NE LAISSER PAS LE 5G DETRUIRE VOTRE ADN Protéger toute votre famille avec les appareils Quantiques Orgo-Life® Publicité par Adpathway
Il était savoureux de voir libéraux et caquistes s’offusquer de voir l’Ontario utiliser l’argument de l’instabilité politique du Québec pour convaincre le gouvernement Carney de choisir Toronto plutôt que Montréal comme siège de la future Banque de la défense.
Le ministre responsable des Relations canadiennes, Jean Boulet, a dénoncé des « arguments de peur » qui, aux dires du leader parlementaire du Parti libéral du Québec (PLQ), Marc Tanguay, « n’ont pas leur place » dans cette compétition entre les deux villes.
La première ministre Fréchette n’a pas voulu s’abaisser à commenter ce coup bas. « Je n’embarque pas là-dedans », a-t-elle dit, préférant invoquer des arguments plus nobles, comme l’expertise du Québec en matière d’aéronautique ou d’aérospatiale.

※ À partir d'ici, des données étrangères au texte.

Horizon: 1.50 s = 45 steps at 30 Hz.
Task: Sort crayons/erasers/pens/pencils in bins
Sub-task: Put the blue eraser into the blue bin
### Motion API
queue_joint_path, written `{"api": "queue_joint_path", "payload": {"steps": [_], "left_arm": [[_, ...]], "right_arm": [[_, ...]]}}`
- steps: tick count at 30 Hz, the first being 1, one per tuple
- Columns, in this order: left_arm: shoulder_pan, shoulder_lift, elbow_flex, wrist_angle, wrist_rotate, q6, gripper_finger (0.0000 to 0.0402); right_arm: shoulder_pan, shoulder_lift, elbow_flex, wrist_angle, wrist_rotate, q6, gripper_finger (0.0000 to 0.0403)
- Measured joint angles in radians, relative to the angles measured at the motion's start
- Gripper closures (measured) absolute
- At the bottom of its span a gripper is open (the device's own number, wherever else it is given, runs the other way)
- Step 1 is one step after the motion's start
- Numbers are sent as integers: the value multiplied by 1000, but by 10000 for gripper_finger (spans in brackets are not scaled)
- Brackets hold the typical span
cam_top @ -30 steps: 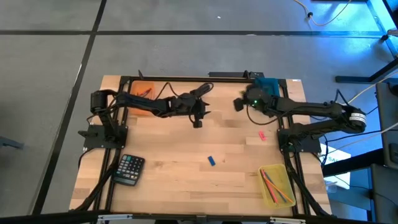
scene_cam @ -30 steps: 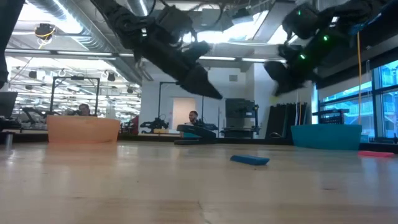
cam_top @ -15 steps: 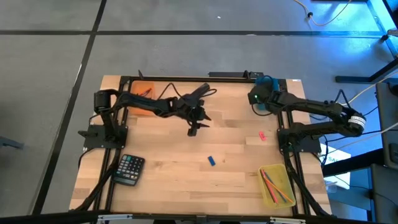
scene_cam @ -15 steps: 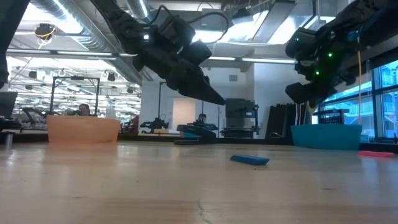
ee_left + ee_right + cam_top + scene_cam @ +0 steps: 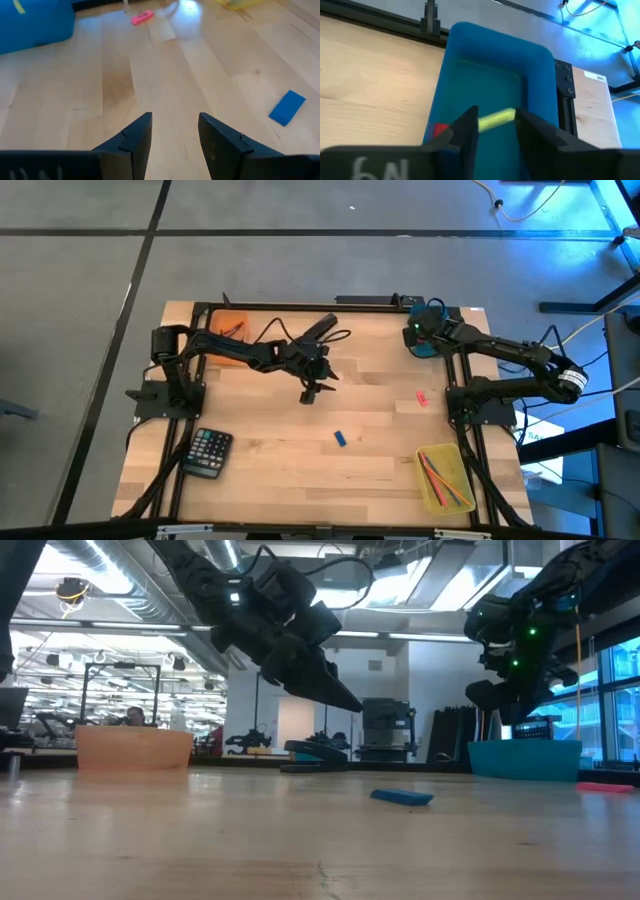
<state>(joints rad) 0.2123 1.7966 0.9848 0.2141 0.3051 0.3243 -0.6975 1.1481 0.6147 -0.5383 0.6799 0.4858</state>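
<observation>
High: right gripper [image 5: 420,330] is hovering over teal bin [image 5: 428,346]. Right wrist: fingers parting, yellow eraser [image 5: 496,119] dropping in (sorting). Left wrist: left gripper [image 5: 175,131] fingers open, empty, aiming twd blue eraser [image 5: 287,107] on surface

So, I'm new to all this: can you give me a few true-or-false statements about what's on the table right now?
1. The blue eraser lies loose on the table. True.
2. The pink eraser is inside the orange bin. False: it lies on the bare wood.
3. The right end effector is over the teal bin. True.
4. The left end effector grips the blue eraser. False: it is open and empty.
5. The yellow bin holds long thin sticks. True.
</observation>
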Motion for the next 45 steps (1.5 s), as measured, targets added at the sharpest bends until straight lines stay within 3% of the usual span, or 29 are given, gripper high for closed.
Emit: {"api": "queue_joint_path", "payload": {"steps": [4,9,14,20,25,32,35,45], "left_arm": [[0,0,0,-3,-33,-6,249],[2,0,0,9,-37,18,249],[-8,0,0,50,103,15,249],[-65,51,1,135,111,-8,249],[-108,174,91,142,146,-28,249],[-142,338,281,43,288,-53,249],[-160,379,336,-10,294,-34,249],[-183,397,352,-217,389,71,249]], "right_arm": [[15,0,0,2,-15,-10,236],[119,0,0,158,-143,-106,209],[245,0,0,267,-151,-136,214],[363,0,0,289,-151,-150,227],[435,-3,0,289,-150,-124,232],[497,-10,0,280,-122,-91,232],[510,-10,0,271,-116,-68,232],[591,-10,0,246,-124,35,232]]}}
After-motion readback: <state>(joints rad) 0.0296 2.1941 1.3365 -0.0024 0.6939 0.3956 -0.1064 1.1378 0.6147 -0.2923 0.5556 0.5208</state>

Cette soudaine pudeur à évoquer l’instabilité que créeraient l’élection d’un gouvernement péquiste et l’éventualité d’un référendum relève de la tartufferie. Depuis que le Parti québécois (PQ) est rené de ses cendres et a pris la tête dans les sondages, la Coalition avenir Québec et le PLQ rivalisent de prédictions funestes.

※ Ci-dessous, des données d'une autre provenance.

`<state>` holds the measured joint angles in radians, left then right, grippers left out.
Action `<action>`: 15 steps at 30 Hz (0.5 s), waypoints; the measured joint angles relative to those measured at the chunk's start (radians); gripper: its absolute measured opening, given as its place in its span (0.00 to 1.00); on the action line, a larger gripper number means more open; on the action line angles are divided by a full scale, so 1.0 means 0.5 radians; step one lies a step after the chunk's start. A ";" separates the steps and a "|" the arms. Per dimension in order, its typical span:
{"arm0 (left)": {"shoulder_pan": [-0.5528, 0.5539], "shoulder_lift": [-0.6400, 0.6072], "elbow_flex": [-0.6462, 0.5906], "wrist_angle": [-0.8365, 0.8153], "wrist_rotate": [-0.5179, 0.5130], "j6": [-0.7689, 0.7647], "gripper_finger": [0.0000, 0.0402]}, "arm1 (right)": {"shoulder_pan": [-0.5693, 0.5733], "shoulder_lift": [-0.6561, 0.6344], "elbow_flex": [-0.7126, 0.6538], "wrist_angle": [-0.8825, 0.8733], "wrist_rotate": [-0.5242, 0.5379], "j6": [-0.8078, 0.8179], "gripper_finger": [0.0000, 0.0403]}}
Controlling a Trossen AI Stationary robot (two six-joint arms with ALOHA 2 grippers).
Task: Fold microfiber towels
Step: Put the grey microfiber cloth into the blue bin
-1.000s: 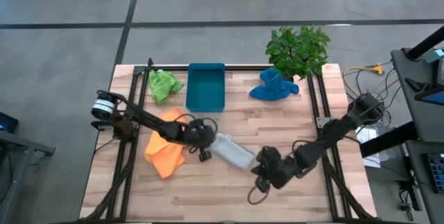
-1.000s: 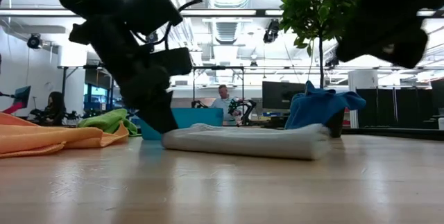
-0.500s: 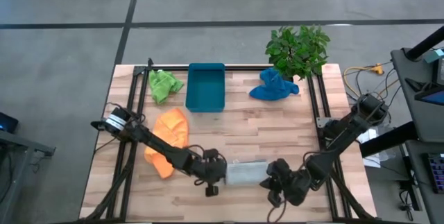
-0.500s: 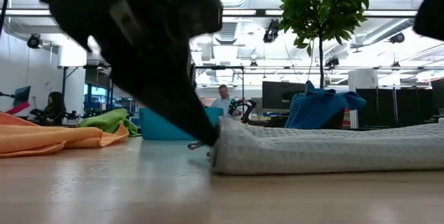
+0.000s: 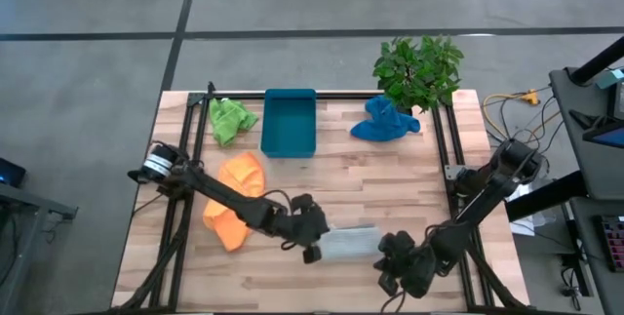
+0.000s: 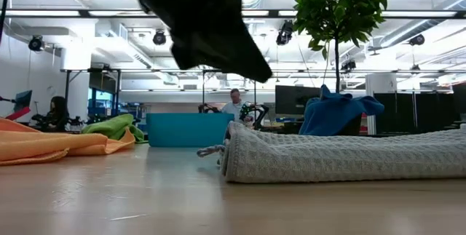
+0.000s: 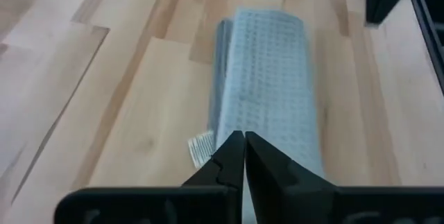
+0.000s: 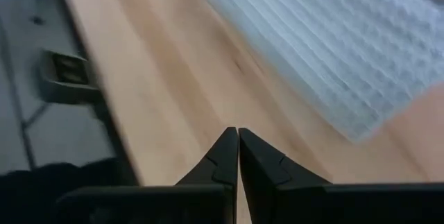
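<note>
The grey towel (image 5: 349, 242) lies folded in a long flat strip on the wood near the table's near edge; it also shows in the low view (image 6: 342, 155). My left gripper (image 5: 313, 249) is shut, raised just above the strip's left end (image 7: 244, 138). My right gripper (image 5: 387, 262) is shut over bare wood just off the strip's right end (image 8: 238, 132). The orange towel (image 5: 234, 198) lies crumpled at the left. The green towel (image 5: 230, 118) and the blue towel (image 5: 383, 120) lie bunched at the back.
A teal tray (image 5: 290, 122) stands at the back middle and a potted plant (image 5: 419, 66) at the back right. Black frame rails (image 5: 190, 159) run along the table's left and right sides. Bare wood lies between the tray and the grey strip.
Both grippers have gone toward the table's near edge with the grey towel, which has slid along the wood and turned from slanting to lying along the near edge. Then my left gripper has risen off the towel's left end, and my right gripper has drawn back off its right end.
</note>
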<state>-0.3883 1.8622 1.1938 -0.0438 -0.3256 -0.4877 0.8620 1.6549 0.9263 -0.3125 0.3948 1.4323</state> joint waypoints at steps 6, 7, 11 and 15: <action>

Depuis le « coup de la Brink’s », en 1970, on s’est employé de toutes les façons possibles, et avec un indéniable succès, à convaincre les Québécois que la perspective de l’indépendance ferait fuir investissements et emplois. Faut-il comprendre de l’émoi de ces vierges offensées qu’il est permis de faire peur au monde quand on est entre nous, mais qu’il est inacceptable que d’autres fassent la même chose ?
***
D’ailleurs, pourquoi l’Ontario se priverait-il de cet argument ? Tous les coups sont permis quand il s’agit de s’arracher les « emplois payants » si chers à François Legault. L’automne dernier, où était le fair play quand Doug Ford a tenté de débaucher les médecins québécois qui ne décoléraient pas contre la loi 2 ?

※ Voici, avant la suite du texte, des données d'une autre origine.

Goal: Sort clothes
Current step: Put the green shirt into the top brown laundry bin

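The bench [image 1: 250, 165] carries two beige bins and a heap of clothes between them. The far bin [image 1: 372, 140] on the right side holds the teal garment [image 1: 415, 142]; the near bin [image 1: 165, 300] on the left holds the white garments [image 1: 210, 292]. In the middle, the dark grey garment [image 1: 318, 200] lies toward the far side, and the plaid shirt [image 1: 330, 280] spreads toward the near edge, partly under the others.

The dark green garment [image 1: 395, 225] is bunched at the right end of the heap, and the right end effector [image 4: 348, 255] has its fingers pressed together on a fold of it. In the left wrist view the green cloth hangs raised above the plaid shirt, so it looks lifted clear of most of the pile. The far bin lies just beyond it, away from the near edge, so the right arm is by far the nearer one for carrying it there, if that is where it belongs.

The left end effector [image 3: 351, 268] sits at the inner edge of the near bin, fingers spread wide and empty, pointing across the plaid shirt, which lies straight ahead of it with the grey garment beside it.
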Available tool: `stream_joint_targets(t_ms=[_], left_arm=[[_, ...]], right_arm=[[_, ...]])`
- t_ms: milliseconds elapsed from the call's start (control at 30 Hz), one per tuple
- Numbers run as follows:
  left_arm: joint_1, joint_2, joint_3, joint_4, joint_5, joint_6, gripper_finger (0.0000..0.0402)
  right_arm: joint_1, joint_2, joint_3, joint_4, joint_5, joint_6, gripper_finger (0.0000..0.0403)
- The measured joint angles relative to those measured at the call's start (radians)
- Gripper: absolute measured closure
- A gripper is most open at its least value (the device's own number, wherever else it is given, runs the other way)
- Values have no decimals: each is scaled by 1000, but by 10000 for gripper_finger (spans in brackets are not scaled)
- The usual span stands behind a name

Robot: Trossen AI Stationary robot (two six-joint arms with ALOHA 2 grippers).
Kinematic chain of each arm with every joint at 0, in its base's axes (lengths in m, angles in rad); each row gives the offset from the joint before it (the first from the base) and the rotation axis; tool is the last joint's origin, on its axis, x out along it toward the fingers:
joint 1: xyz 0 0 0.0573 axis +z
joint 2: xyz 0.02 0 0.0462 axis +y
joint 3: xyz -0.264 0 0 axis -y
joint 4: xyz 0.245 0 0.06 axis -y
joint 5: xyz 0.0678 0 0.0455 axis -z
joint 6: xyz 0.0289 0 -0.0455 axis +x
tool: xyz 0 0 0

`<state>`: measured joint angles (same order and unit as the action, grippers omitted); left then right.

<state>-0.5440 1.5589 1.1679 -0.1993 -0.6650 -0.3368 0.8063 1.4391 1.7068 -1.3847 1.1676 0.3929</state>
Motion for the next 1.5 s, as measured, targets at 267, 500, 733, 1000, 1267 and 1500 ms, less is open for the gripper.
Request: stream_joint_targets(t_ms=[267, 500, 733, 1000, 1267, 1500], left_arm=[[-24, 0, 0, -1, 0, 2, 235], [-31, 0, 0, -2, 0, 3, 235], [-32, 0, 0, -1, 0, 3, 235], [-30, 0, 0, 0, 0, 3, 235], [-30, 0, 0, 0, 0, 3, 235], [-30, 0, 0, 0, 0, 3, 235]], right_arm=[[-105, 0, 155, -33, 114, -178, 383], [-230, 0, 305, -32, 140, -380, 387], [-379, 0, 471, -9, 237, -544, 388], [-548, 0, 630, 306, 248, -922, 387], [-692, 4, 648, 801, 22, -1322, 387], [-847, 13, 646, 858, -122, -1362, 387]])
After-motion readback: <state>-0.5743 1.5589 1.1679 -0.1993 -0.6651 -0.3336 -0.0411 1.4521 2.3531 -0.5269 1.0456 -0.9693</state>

Le premier ministre ontarien n’a certainement pas oublié l’extraordinaire profit que sa province a tiré de l’élection du PQ, le 15 novembre 1976, puis de l’adoption de la loi 101. Le Conseil du patronat a calculé que 263 sièges sociaux ont quitté le Québec entre janvier 1977 et novembre 1978, dont la grande majorité a déménagé à Toronto. Plus de 131 000 anglophones sont partis durant le premier mandat du PQ.
Pour renforcer une économie mise à mal par la guerre commerciale déclenchée par Donald Trump, un nouvel exode serait une véritable bénédiction pour l’Ontario. Rien n’assure qu’une victoire du PQ en octobre prochain provoquera un phénomène de cette ampleur, mais les entreprises inquiètes seront sans doute invitées à composer le 1 800 Doug Ford.
Dans un pays aussi vaste, dont les intérêts économiques sont souvent contradictoires, le malheur des uns peut faire le bonheur des autres aussi sûrement qu’il est réjouissant d’assister à la dégringolade des Maple Leafs, alors que le Canadien semble à l’aube d’une nouvelle période de gloire.
Au moment où le premier ministre Carney s’emploie à développer une nouvelle solidarité canadienne, on peut néanmoins se désoler de voir la province voisine miser sur la désunion. Les cris d’indignation qu’a provoqués l’argumentaire présenté par l’Ontario pour s’approprier la Banque de la défense seraient cependant plus crédibles si tous les partis représentés à l’Assemblée nationale s’engageaient à ne pas l’imiter au cours de la prochaine campagne électorale.
***
Tout cela place le premier ministre Carney dans une position pour le moins inconfortable. Que faudrait-il penser du nouveau « partenaire » à Ottawa, s’il cautionnait d’une manière ou d’une autre les sombres manœuvres de l’Ontario, dont lui-même représente une circonscription à la Chambre des communes ?
Il dissiperait tous les doutes en installant la Banque de la défense à Montréal, mais les Ontariens l’accuseraient d’avoir cédé devant la menace séparatiste, comme il l’a fait en promettant un pipeline à l’Alberta, même si la métropole peut légitimement prétendre avoir toutes les qualités qui justifieraient qu’elle soit choisie.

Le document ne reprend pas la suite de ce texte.